I remember attending Christian retreats/festivals/revivals/conferences. These were much-loved quiet times of reflection, a time to spend in unabashed and unashamed camaraderie with fellow believers. More importantly though, they always had great music. I knew without a doubt that the evenings would be intense. It would be a kamikaze of blue lights, key changes, tears, sweat, and a 23 minute rendition of Michael W Smith’s Let it rain. It is a collusion of blood, bone and brain matter; fused with flickering lights, heat, glowsticks and D-chords. The synapses are firing. The skin is getting prickly. It leaves people on their knees, chest heaving and body crumpled on the floor because they could not stand the weight of the glory of God in the room. The air get thick with it, and it invariably becomes more than people’s hearts can bear.
In the aftermath, in the stillness, we would reflect on the experience as we rode home in the dark in buses and vans. It was a quiet time of holy reverence for what we had just gone through. As we came out of our shells and began to talk, we would always agree on the same thing, that the music was awesome and that “God showed up.” Later on during the next morning service, the Pastor would call up one or two of us teen representatives on stage to talk about our time there. We would invariably share the same thing, that it was a fantastic life changing experience, and that ” God showed up”.
But why did we say that? Its because since we were young, we’ve been conditioned by the Church and the purveyors of modern evangelicalism to believe that emotional experiences are equated to a spiritual experience. That they are interrelated and interchangeable. That if you have an emotional response to a song or to an atmosphere, that God is there and at working. I can’t remember a time when that wasn’t taught, either explicitly or tacitly. They might not outright say it, but their actions scream it. Music is a powerful thing, all the much more when it is consecrated with the Holy Spirit and imbued with spiritual words and meaning. That’s why our teens can remember how they felt every single time at every conference, but can’t tell you what was preached on. They could walk someone through minute by minute of a two hour worship set during certain retreats, but couldn’t tell you what scriptures were preached on for the 15 minutes afterward.
Do I think God shows up?
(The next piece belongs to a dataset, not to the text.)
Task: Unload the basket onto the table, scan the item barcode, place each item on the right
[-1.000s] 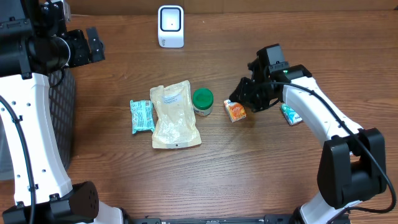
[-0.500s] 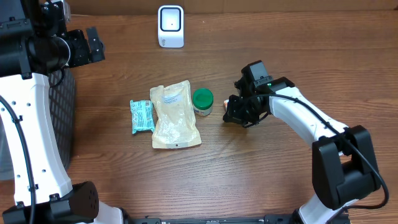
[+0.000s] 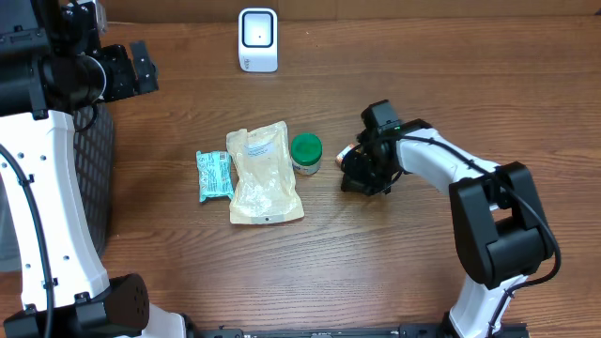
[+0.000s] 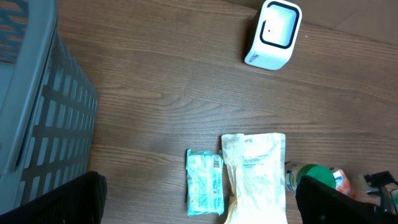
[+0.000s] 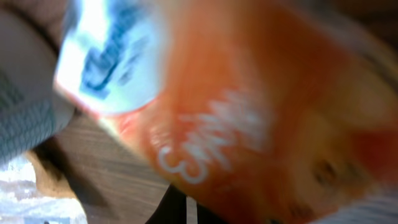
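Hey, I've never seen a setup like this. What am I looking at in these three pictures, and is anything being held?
These are two robot arms at a wooden table, each ending in a two-finger gripper. One picture looks down from above; the other two come from cameras on the wrists. On the table lie a white scanner, a teal packet, a beige pouch and a green-lidded jar, with a grey basket at the left edge. The left gripper hangs open, holding nothing. The right gripper is shut on an orange packet, which fills its blurry wrist view.
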You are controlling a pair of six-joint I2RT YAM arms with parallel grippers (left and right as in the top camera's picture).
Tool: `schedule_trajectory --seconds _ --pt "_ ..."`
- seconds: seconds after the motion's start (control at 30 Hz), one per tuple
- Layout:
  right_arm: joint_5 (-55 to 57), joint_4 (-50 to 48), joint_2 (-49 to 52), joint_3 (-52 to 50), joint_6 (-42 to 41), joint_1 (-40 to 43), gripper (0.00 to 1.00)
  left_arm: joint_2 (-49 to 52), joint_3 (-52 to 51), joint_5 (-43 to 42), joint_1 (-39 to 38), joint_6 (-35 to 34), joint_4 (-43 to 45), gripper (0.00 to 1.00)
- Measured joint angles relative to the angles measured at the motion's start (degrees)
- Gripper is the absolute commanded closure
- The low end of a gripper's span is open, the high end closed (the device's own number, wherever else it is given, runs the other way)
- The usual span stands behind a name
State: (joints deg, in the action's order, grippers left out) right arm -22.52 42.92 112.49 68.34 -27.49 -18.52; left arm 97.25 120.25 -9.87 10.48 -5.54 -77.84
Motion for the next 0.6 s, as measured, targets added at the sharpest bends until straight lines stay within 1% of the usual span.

Absolutely, but listen- he ALWAYS SHOWS UP. God is there at every Church service. Every prayer group. Every congregational meeting. Every Bible study. God is there and has shown up, and he has shown himself relentlessly faithful to do so. He is an omniscient, omnipresent deity whose Spirit lives inside of us, present in nearly every way possible as we gather together as believers and as his children. It is a wonderful, beautiful and precious thing, and yes, that can be an emotional thing. But he is never far from us. So why is it I’ve never heard anyone say that God “really showed up” during a Bible study through the book of 1 Samuel? Why is it that no one says that God “showed up” during a Sunday school lecture on the penal substitution atonement? Why is it that no speaks in hushed tones about God “showing up” at the annual general meeting?
Why is it that God only “shows up” when we’re jumping up and down with arms raised? Why does he only “show up” when our hearts are beating fast and when we’re engulfed in a heightened emotional state? Is it a more powerful manifestation, or a more palpable iteration? These artificial distinctions are made when there is no objective basis for doing so. I’ve heard some of the most idolatrous, blasphemous things said at certain conferences where God “really showed up”. I’ve bit my lip during certain songs that contained the most vilely irreverent lyrics where God “showed up”. I’ve heard heretics bastardize the scriptures and manipulate them into every theological grotesquerie at retreats where God really, really “showed up”. What has “showing up” come to mean?
There is so much emphasis on getting people to this emotional state and then constantly reinforcing the meaning and significance of this state. This is detrimental to our souls and only serves to weaken the body. Despite this, vast amounts of money, energy, and ministry resources are dedicated to creating occasions where people can have these experiences. Its not just conferences and retreats, but also Wednesday night worship nights which promise “Come have an intimate night with the Lord and have him show up” Are these experiences spiritual by virtue of their very existence? How can this constant reinforcement of “experience = meeting God” be healthy for anybody who wants to grow and be sanctified? How can it produce thoughtful, reasonable, mature men and women of God? What happens when the thrill, the flush and the buzz go away? What theological monsters and biblical confusions are being created in the mind of a man who can’t distinguish them, and in fact doesn’t want to? What happens when they get tired of chasing the high and come to the conclusion that loss of experiential high means that they’ve been abandoned by God? That the burnout means that God is no longer showing up? That he is no longer there and probably not even real because he wouldn’t abandon them so. That the angst and terror of depression and spiritual desolation is proof positive that they’ve been severed from Christ and betrayed by His love and grace?
What happens then? Will God “show up” or will He show up?